Drug counselors: State hospitals severely short-staffed in wake of teen's fentanyl overdose
Nearly two weeks after a 13-year-old Connecticut student fatally overdosed on fentanyl in school, drug counselors are warning of a "severe" shortage of drug addiction counselors.
Counselors claim the two state-run hospitals, Connecticut Valley Hospital in Middletown and Blue Hills in Hartford, are so short-staffed that they haven't accepted a new substance abuse patient in almost a month.
"When mom and dad are getting high, and you know, you see drugs coming in, it's a whole other chapter. But they pick up on this," said Blue Hills addiction counselor Victor Rodriguez.
After the death at Hartford's Sport and Medical Sciences Academy on Jan. 13th, Gov. Ned Lamont and state lawmakers pledged to tackle the problem head-on. But the SEIU 1199NE union says the administration "lacks urgency" in filling critical staff roles.
But in a statement, Department of Mental Health and Addiction Services spokesperson Mary Kate Mason said, "Admissions to substance use treatment at Connecticut Valley Hospital and Blue Hills Hospital are not closed. DMHAS is admitting patients to this level of care. Over the course of the pandemic, clients or staff who have been on the substance use treatment units have tested positive for the COVID virus. During these occurrences, DMHAS, following guidance from the CDC and the CT Department of Public Health has quarantined the units and temporarily halted admissions. DMHAS funds a wide array of treatment service across the state and is committed to ensuring individuals seeking services are able to safely access them."

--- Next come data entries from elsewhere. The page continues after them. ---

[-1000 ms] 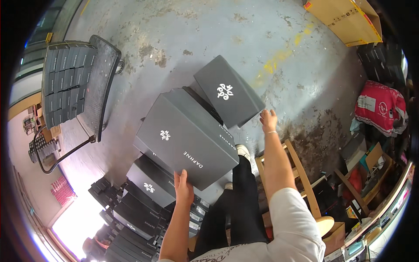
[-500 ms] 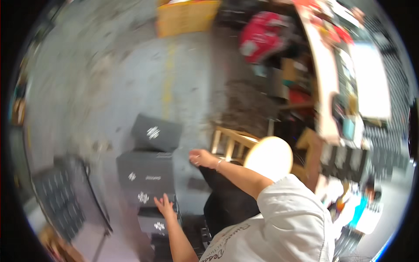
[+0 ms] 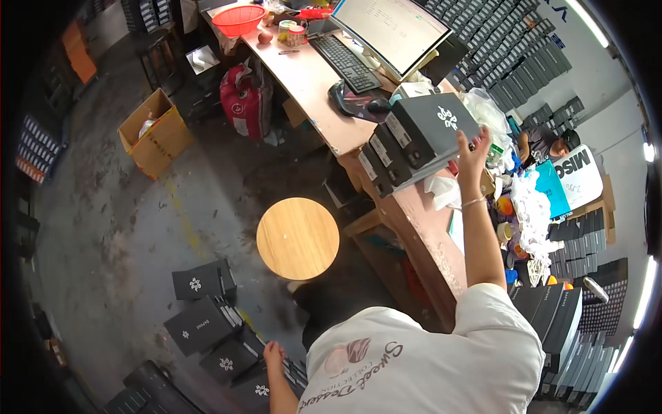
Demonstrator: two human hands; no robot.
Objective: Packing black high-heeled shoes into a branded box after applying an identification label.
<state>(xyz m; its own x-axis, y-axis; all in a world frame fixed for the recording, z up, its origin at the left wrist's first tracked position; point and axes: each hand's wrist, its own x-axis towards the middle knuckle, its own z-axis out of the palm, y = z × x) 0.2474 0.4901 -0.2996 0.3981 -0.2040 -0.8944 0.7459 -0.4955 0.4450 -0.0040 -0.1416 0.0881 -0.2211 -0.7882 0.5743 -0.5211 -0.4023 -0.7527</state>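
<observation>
My right hand point(image 3: 472, 153) reaches up to the corner of a dark grey lidded box point(image 3: 434, 124) with a white emblem, the top one of a few boxes on the desk. Its fingers are apart and hold nothing that I can see; whether they touch the box is unclear. Down at the left, my left hand point(image 3: 274, 355) hangs beside dark boxes point(image 3: 227, 360) piled on the floor. Its fingers look loosely extended, with nothing visible in them. Another dark box point(image 3: 200, 279) and a larger one point(image 3: 198, 326) lie just beyond that hand.
A round wooden stool point(image 3: 298, 238) stands before me. The desk point(image 3: 303, 90) carries a monitor point(image 3: 396, 27), a keyboard point(image 3: 346, 63) and a red basket point(image 3: 238, 21). An open carton point(image 3: 157, 138) sits on the floor. Another person point(image 3: 545, 145) is beyond the desk; box stacks point(image 3: 552, 310) stand at right.
The view has swung right toward the desk. My right hand has gone from near the floor boxes to the desk boxes; my left hand remains by the floor pile.
</observation>
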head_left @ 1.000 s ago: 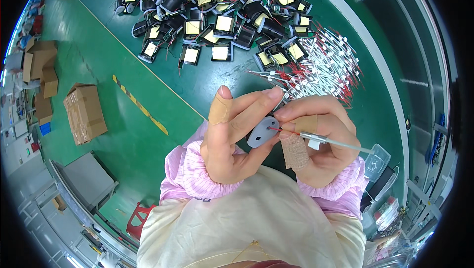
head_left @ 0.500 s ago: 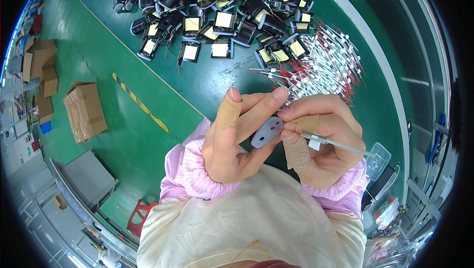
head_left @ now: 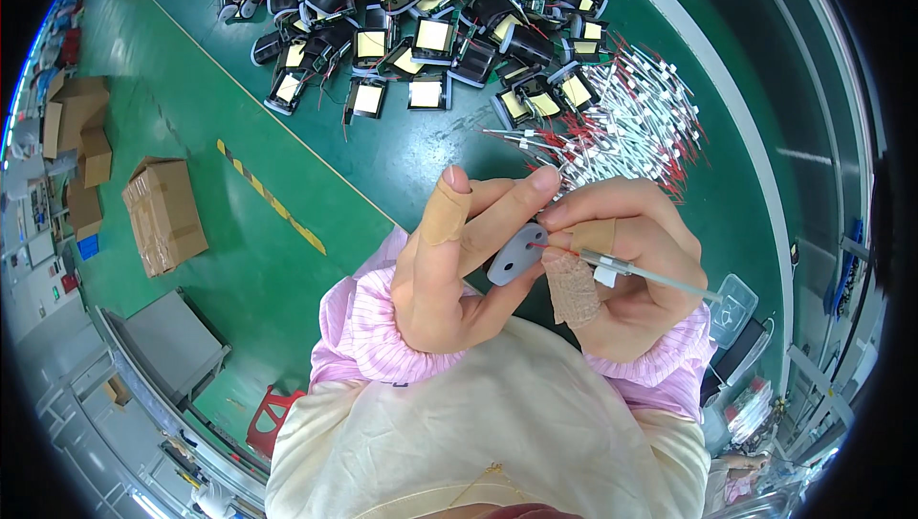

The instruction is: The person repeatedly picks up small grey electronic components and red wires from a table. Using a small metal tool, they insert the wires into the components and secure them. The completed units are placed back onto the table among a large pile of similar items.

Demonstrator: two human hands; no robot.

Either way, advocates want the agency to hire 300 more staffers by April.
"Our conversation today is about life and death. And we have an opportunity to choose life," said state Sen. Saud Anwar.
"We here at NAMI Connecticut urge the governor, the folks at DMHAS, and the legislature, to take immediate action before more people die or have their lives destroyed," said Thomas Burr, of the National Alliance on Mental Illness.
The SEIU union says money is budgeted for the positions, but they say the Lamont administration hasn't made filling the jobs at the two state hospitals a priority.